++++ Information provided
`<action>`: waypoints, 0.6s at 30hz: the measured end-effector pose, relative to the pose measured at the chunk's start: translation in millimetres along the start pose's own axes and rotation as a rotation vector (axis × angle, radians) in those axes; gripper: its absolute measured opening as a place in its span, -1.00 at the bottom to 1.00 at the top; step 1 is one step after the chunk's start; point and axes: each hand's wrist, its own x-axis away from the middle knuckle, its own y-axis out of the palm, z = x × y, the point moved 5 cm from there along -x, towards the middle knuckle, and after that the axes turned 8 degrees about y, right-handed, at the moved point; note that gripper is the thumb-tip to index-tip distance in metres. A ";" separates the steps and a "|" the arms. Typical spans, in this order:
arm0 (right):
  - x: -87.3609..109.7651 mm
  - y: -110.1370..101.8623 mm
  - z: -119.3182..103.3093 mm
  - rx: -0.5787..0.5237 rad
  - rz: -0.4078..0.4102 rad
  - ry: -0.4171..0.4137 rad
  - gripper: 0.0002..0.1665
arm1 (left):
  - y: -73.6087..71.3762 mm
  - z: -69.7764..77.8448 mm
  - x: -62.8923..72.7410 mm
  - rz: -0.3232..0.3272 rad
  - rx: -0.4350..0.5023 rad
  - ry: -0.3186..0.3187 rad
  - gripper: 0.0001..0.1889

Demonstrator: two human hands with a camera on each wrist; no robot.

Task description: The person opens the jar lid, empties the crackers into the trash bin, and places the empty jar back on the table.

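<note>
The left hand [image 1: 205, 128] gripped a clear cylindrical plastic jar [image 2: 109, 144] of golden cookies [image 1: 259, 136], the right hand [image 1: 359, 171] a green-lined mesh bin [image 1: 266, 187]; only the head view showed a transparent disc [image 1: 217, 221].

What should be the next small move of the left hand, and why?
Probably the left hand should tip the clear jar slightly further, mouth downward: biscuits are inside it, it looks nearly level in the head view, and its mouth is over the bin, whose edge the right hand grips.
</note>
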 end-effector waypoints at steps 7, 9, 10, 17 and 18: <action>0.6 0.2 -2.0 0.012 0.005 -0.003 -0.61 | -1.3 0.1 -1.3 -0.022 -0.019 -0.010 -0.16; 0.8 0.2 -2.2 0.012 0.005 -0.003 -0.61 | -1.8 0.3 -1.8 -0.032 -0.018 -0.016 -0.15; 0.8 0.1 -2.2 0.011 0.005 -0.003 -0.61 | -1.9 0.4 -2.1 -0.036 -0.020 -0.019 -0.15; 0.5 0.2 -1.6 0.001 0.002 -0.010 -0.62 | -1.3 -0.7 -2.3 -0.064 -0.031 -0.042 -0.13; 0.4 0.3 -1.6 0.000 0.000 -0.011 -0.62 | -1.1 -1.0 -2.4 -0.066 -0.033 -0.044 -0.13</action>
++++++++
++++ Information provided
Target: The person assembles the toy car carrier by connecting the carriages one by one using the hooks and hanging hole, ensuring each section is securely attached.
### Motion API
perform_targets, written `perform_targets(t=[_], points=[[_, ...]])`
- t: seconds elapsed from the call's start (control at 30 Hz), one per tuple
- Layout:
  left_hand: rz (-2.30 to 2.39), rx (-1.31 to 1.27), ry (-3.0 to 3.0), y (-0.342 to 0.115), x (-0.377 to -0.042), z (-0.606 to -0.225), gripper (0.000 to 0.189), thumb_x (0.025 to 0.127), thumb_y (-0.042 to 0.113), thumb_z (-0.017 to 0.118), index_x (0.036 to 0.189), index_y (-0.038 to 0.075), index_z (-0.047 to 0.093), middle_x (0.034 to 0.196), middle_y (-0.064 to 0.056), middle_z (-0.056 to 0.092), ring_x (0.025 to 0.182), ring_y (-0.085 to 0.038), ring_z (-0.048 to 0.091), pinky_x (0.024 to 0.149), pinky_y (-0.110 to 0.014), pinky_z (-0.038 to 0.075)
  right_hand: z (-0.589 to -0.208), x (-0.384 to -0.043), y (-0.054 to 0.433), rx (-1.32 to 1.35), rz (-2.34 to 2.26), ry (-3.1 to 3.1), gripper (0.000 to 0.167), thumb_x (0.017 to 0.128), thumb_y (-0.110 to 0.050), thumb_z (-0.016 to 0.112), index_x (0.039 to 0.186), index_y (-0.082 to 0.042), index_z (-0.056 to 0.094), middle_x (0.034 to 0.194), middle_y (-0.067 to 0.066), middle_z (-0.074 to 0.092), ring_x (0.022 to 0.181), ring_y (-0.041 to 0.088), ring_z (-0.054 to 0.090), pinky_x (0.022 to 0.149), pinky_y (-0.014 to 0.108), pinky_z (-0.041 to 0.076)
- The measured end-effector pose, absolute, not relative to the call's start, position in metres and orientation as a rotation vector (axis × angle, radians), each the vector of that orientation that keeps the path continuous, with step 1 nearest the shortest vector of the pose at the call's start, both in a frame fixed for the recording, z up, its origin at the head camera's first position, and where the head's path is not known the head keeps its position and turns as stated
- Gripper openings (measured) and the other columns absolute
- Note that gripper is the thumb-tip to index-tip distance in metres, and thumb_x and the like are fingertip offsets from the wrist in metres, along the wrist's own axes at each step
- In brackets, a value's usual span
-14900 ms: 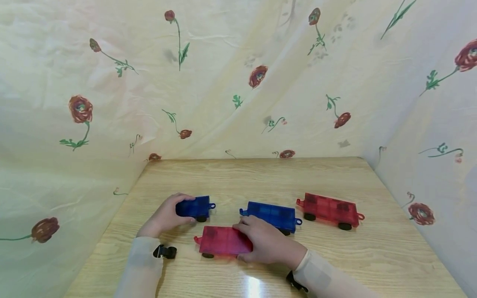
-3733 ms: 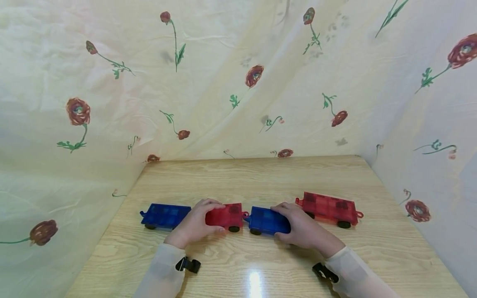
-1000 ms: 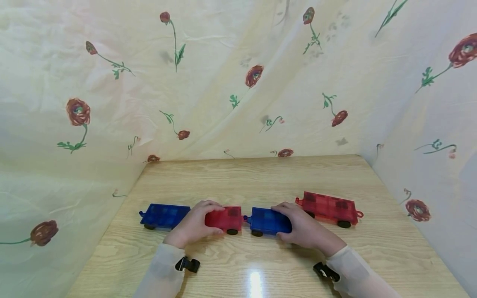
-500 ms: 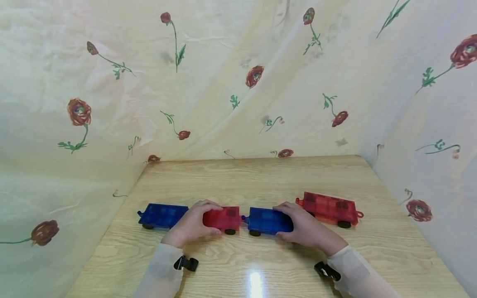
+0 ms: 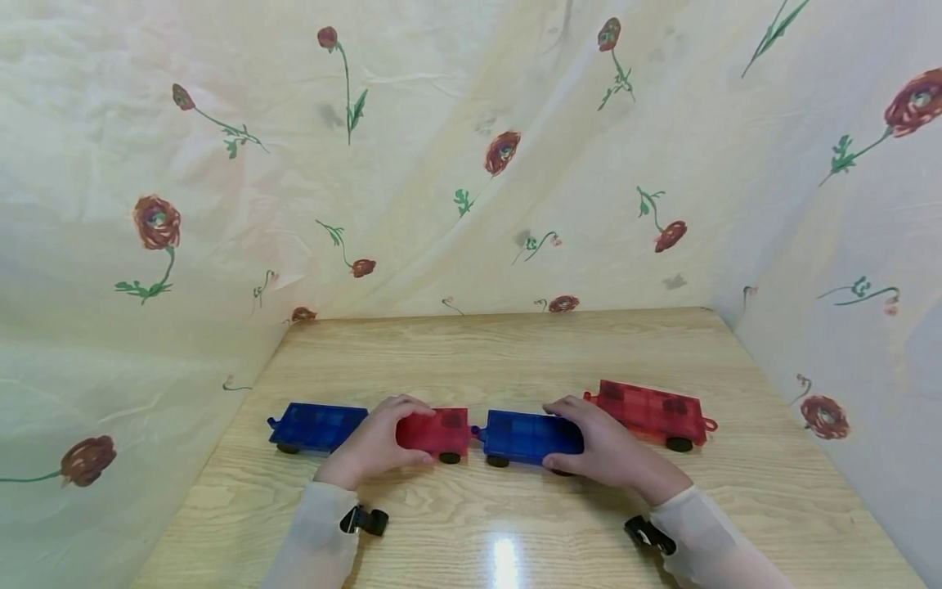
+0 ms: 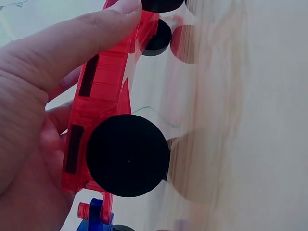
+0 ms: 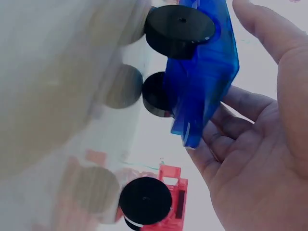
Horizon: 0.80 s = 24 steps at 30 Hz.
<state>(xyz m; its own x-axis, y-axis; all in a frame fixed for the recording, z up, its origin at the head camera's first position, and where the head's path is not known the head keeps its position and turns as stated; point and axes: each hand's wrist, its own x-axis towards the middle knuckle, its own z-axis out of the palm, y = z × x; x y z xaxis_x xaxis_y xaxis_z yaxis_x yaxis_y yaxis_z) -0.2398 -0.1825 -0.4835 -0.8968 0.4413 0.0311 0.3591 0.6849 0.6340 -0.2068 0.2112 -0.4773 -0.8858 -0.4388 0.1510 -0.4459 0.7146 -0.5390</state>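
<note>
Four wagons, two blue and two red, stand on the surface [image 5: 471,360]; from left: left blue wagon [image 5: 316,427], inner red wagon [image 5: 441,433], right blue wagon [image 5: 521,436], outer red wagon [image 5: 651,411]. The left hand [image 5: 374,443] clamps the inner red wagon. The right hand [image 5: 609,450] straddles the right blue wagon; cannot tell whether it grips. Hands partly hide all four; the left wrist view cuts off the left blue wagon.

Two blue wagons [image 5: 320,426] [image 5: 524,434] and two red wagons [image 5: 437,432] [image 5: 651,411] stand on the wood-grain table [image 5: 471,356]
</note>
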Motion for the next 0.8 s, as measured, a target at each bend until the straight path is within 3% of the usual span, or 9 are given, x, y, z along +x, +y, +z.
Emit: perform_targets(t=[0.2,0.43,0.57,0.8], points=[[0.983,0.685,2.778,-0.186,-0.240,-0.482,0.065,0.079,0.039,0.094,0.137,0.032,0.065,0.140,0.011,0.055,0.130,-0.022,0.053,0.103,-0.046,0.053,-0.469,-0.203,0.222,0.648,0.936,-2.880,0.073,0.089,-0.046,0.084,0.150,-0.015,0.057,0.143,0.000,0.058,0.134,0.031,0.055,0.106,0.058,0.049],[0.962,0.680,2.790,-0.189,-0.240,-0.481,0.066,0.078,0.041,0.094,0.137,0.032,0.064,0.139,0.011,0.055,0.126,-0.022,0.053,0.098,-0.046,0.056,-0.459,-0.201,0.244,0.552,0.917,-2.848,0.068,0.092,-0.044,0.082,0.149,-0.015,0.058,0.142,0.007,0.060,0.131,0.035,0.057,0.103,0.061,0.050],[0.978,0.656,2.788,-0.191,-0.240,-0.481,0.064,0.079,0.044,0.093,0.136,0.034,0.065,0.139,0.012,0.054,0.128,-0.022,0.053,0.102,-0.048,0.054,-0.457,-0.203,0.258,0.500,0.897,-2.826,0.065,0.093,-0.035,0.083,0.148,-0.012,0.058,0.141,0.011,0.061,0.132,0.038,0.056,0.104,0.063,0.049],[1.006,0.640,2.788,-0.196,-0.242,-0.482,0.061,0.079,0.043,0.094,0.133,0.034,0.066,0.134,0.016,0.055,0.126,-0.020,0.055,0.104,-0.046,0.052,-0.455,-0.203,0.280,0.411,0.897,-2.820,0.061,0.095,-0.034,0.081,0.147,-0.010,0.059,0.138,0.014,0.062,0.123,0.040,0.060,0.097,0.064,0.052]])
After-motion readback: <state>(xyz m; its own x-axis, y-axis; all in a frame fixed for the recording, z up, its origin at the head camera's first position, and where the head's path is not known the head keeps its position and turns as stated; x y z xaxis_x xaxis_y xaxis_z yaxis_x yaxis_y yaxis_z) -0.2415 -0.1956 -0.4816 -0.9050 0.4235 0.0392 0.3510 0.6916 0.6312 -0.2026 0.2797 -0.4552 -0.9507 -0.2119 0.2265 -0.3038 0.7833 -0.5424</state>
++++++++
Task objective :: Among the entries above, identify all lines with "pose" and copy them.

Task response ::
`<action>`: waypoints, 0.6s at 30hz: the measured end-effector pose, relative to the pose measured at the chunk's start: translation in millimetres along the start pose's own axes and rotation as a rotation vector (axis × angle, radians) in those axes; gripper: its absolute measured opening as a place in its span, -1.00 at the bottom to 1.00 at the top; step 1 is one step after the chunk's start; point and axes: each hand's wrist, its own x-axis away from the middle knuckle, its own y-axis out of the palm, z = x × y, the point moved 5 cm from there along -x, towards the middle knuckle, and after that the axes turned 8 degrees about y, right-handed, at the moved point; note that gripper is the thumb-tip to index-tip distance in metres. A ";" separates the steps and a "|" the arms. Typical spans, in this order:
- The measured end-effector pose, absolute, not relative to the call's start, position in metres and orientation as a rotation vector (axis × angle, radians), each the vector of that orientation that keeps the path continuous, with step 1 nearest the shortest vector of the pose at the call's start, both in a frame fixed for the recording, z up, its origin at the head camera's first position, and where the head's path is not known the head keeps its position and turns as stated

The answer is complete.